[Excerpts from a dataset]
----
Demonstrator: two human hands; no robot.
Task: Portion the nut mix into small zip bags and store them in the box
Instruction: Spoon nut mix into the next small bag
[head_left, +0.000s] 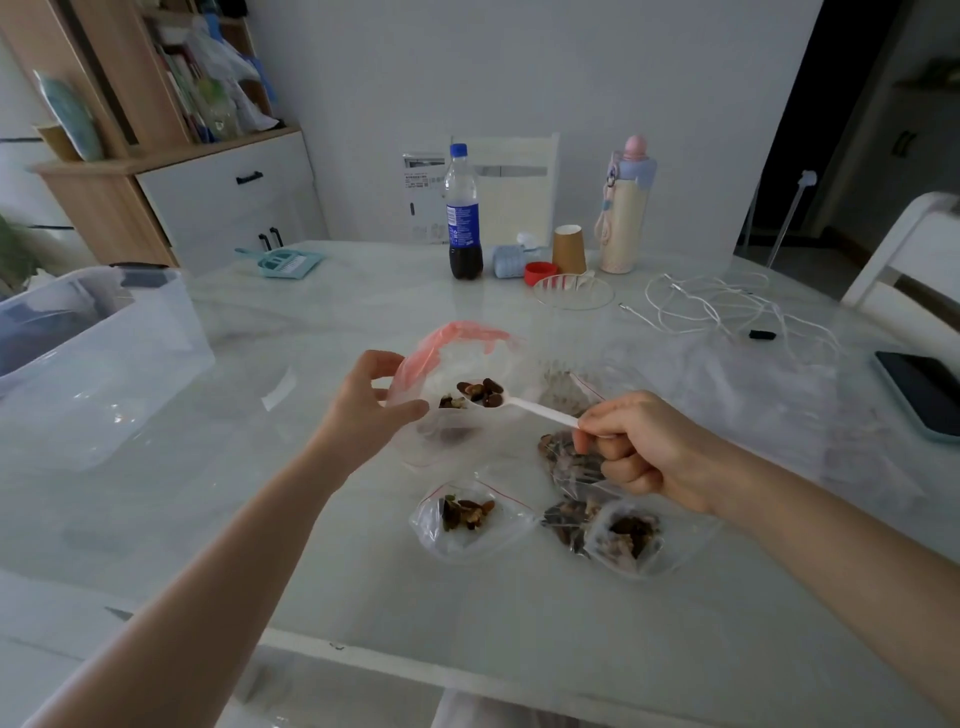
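Two filled bags (470, 517) lie nearest on the surface (208, 519). Left hand (363, 410) pinches an open bag (452, 395) — fingers curled on its rim. Right hand (644, 447) grips a spoon (519, 405) of nuts (480, 392) over it.

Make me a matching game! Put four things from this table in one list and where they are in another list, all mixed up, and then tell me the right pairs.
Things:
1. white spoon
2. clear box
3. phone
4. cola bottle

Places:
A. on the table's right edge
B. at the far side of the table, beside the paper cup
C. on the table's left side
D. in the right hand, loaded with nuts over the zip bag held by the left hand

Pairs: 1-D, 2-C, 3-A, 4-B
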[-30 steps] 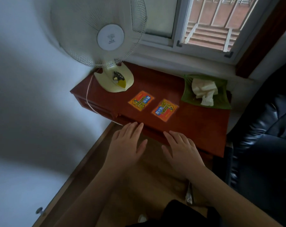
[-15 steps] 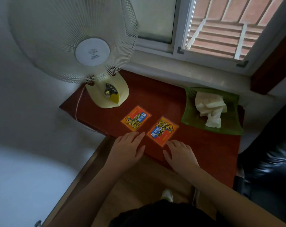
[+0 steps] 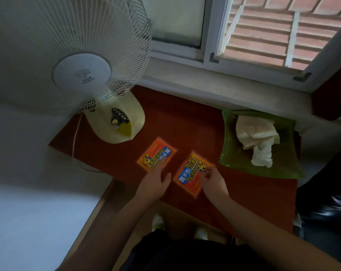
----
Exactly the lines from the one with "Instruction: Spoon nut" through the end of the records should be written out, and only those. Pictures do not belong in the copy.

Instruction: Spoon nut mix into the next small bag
[head_left, +0.000s] 
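Two filled bags (470, 517) lie nearest on the surface (208, 519). Left hand (363, 410) pinches an open bag (452, 395) — fingers curled on its rim. Right hand (644, 447) grips a spoon (519, 405) of nuts (480, 392) over it.

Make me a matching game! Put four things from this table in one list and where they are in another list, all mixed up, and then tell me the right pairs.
Things:
1. white spoon
2. clear box
3. phone
4. cola bottle

Places:
A. on the table's right edge
B. at the far side of the table, beside the paper cup
C. on the table's left side
D. in the right hand, loaded with nuts over the zip bag held by the left hand

Pairs: 1-D, 2-C, 3-A, 4-B
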[-30 steps] 
[-15 steps] 
[+0 steps] 

Nothing else is required to finish the exercise.